Each line below from the one containing "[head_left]" through the one containing "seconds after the" is to be given again exactly, and no line outside that span.

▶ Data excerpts
• • • • •
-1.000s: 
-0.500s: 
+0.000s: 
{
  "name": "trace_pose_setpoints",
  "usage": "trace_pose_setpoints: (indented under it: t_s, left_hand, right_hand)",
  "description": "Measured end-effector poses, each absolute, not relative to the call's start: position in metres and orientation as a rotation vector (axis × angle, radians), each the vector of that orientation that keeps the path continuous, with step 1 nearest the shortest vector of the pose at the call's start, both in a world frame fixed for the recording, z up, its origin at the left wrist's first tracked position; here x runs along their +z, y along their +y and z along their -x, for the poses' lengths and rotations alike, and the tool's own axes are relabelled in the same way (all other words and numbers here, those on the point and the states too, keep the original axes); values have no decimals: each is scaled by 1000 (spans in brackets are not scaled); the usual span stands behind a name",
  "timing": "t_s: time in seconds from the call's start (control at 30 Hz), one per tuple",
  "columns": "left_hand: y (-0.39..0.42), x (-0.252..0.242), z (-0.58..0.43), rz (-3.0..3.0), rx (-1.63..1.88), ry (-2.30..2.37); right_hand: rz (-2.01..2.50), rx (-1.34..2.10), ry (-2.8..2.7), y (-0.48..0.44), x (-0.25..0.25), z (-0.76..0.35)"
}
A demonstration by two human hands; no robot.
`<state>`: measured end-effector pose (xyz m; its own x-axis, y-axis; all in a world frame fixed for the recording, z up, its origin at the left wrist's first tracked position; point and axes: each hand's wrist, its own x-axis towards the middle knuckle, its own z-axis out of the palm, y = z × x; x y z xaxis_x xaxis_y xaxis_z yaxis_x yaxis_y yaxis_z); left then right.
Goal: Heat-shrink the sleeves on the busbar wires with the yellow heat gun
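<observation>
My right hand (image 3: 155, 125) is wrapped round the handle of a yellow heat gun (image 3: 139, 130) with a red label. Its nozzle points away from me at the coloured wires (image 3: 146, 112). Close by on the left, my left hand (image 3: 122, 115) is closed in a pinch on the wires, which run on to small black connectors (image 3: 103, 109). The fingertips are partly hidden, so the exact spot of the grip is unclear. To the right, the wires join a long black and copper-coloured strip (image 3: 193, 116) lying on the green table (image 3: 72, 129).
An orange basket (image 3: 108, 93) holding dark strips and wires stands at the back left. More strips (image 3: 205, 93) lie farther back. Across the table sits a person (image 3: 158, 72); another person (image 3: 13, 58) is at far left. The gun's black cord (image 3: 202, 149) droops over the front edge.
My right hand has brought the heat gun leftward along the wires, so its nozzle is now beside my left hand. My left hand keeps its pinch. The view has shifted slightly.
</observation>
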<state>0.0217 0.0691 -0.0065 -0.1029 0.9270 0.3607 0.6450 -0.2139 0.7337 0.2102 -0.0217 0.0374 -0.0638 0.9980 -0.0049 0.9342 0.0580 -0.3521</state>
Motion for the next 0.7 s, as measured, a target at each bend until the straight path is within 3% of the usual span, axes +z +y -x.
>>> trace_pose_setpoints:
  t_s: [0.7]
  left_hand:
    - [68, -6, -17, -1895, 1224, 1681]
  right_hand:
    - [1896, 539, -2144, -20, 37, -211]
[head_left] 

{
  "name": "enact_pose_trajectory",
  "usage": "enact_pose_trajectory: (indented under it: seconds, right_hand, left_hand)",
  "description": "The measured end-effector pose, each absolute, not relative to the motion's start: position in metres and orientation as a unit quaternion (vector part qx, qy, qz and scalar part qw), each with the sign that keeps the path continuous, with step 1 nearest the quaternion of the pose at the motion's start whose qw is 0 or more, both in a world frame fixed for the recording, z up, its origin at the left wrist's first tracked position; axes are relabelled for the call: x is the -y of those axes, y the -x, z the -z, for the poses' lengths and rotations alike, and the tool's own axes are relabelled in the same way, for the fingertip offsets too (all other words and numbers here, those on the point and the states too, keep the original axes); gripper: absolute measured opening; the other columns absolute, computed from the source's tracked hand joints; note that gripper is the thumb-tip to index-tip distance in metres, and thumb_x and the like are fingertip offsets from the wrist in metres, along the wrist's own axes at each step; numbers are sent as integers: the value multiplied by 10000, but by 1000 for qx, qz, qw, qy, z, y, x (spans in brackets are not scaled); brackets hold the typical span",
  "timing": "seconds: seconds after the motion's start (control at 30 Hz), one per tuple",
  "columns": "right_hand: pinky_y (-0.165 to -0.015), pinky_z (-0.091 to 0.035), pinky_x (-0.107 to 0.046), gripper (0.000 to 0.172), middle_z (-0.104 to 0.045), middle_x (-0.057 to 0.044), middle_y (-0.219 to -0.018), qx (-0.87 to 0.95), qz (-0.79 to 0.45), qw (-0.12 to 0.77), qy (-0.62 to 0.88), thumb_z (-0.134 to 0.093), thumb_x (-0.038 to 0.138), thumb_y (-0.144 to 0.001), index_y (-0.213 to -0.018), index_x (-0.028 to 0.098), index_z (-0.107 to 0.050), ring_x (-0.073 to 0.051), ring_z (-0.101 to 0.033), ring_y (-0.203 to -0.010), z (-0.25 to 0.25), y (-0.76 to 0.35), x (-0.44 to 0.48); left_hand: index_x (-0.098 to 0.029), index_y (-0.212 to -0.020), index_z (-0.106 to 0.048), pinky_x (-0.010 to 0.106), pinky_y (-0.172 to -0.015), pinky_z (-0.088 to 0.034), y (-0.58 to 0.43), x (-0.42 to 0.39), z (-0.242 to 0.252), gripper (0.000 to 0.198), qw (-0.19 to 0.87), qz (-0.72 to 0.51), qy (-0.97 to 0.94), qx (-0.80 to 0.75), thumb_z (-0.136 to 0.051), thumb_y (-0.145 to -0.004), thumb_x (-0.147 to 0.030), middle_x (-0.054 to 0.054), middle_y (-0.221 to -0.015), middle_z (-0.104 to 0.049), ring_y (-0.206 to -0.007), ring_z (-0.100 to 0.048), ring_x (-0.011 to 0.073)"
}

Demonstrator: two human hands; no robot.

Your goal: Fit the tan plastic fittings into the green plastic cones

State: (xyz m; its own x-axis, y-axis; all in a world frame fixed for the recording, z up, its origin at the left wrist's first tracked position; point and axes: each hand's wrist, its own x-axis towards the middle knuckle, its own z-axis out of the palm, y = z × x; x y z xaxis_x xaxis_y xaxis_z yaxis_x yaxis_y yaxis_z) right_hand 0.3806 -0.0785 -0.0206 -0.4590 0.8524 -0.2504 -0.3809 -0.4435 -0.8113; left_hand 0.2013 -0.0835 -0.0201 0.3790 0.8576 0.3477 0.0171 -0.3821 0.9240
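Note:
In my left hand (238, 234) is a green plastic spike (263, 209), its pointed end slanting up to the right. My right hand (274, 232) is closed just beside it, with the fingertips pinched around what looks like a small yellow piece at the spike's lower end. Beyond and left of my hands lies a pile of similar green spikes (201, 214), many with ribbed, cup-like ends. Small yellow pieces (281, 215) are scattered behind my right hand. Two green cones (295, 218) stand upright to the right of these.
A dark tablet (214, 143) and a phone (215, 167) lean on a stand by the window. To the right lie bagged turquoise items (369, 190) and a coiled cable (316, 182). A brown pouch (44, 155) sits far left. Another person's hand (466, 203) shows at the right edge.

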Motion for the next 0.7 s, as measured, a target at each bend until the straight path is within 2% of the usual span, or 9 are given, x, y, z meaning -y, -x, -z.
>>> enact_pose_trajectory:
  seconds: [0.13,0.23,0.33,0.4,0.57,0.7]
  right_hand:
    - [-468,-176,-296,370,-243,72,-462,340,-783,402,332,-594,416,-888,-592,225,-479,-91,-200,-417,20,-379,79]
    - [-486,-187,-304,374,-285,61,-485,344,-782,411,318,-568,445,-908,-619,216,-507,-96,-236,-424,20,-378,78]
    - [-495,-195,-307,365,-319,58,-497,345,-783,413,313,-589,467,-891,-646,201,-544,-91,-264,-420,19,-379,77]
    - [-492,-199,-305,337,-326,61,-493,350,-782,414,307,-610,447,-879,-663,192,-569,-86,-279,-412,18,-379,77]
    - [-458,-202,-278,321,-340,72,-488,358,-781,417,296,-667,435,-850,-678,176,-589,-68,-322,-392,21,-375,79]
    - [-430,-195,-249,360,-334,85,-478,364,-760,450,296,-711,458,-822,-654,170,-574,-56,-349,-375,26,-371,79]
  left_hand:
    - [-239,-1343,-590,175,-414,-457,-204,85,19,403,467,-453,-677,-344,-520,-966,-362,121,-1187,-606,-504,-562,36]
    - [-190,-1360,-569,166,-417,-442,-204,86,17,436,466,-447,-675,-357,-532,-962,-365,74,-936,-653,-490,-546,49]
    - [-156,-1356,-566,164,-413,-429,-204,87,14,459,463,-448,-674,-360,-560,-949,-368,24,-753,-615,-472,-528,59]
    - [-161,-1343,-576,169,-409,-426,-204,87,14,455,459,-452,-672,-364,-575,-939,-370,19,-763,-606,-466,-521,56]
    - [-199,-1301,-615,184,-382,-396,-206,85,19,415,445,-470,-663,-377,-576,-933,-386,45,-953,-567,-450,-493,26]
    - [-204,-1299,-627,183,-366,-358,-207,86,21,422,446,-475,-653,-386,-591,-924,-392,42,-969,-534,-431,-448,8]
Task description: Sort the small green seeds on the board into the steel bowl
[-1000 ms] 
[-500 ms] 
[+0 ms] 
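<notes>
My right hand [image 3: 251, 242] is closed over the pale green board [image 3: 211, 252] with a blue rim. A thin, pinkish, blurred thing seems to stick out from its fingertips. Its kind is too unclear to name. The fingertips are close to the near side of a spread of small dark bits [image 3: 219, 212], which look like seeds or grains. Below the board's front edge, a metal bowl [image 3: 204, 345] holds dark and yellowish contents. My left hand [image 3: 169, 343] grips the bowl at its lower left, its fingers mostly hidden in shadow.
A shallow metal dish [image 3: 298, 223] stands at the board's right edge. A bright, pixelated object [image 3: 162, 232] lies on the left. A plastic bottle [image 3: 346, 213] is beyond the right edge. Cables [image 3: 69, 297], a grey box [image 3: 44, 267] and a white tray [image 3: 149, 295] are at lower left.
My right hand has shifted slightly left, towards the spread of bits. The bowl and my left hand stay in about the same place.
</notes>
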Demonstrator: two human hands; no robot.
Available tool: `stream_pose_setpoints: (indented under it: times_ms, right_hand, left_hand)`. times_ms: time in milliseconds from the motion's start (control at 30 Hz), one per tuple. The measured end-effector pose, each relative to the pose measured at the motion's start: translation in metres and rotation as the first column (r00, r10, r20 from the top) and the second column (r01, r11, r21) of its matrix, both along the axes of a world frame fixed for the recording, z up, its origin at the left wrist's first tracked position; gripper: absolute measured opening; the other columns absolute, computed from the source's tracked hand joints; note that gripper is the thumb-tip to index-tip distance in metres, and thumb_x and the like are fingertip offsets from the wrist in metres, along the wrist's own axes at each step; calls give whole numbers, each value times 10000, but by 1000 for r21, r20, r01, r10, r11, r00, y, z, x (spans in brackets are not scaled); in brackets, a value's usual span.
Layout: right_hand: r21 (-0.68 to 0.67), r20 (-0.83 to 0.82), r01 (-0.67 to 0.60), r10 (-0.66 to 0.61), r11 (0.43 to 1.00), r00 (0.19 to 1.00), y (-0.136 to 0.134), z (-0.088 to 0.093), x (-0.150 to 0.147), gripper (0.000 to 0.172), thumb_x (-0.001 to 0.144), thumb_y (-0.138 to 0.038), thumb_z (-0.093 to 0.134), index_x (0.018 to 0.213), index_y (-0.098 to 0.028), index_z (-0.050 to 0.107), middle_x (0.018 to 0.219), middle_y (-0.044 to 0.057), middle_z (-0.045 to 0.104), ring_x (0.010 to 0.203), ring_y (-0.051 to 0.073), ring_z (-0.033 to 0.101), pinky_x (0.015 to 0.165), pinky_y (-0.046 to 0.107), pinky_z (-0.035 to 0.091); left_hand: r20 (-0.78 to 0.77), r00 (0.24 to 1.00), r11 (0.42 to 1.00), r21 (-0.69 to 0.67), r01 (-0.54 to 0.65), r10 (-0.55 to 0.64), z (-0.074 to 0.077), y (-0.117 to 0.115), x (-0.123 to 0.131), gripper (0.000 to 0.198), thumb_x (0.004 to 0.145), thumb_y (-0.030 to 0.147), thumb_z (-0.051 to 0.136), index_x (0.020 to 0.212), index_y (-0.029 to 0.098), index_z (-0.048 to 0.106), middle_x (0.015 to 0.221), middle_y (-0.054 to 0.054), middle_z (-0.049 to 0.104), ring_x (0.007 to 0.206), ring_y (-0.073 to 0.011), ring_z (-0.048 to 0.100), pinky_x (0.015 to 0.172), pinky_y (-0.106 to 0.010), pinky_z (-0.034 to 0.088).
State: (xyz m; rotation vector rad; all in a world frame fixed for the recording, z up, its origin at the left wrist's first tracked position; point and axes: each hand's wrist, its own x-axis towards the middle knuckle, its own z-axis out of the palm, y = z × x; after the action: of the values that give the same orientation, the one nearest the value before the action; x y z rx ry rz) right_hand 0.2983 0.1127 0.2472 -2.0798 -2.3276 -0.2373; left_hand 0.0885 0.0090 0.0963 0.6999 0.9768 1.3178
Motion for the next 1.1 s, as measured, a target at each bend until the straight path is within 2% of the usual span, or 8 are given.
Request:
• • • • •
▶ EXPECTED ANSWER
[head_left] 

{
  "name": "enact_pose_trajectory",
  "usage": "enact_pose_trajectory: (indented under it: seconds, right_hand, left_hand)",
  "description": "The measured end-effector pose, each absolute, not relative to the motion's start: position in metres and orientation as a unit quaternion (vector part qx, qy, qz and scalar part qw), each with the sign that keeps the path continuous, with step 1 nearest the quaternion of the pose at the motion's start whose qw is 0 or more, both in a world frame fixed for the recording, z up, its origin at the left wrist's first tracked position; axes are relabelled for the call: x is the -y of those axes, y the -x, z the -z, for the poses' lengths and rotations alike, and the tool's own axes are relabelled in the same way, for the fingertip offsets too (all other words and numbers here, those on the point and the states too, keep the original axes); gripper: absolute measured opening; the other columns absolute, computed from the source's tracked hand joints; note that gripper is the thumb-tip to index-tip distance in metres, and thumb_x and the like are fingertip offsets from the wrist in metres, along the wrist's own axes at each step; numbers are sent as integers: the value multiplied by 10000, but by 1000 for qx, qz, qw, qy, z, y, x (spans in brackets are not scaled); brackets hold the typical span",
  "timing": "seconds: seconds after the motion's start (control at 30 Hz), one per tuple",

There's no more to this exercise.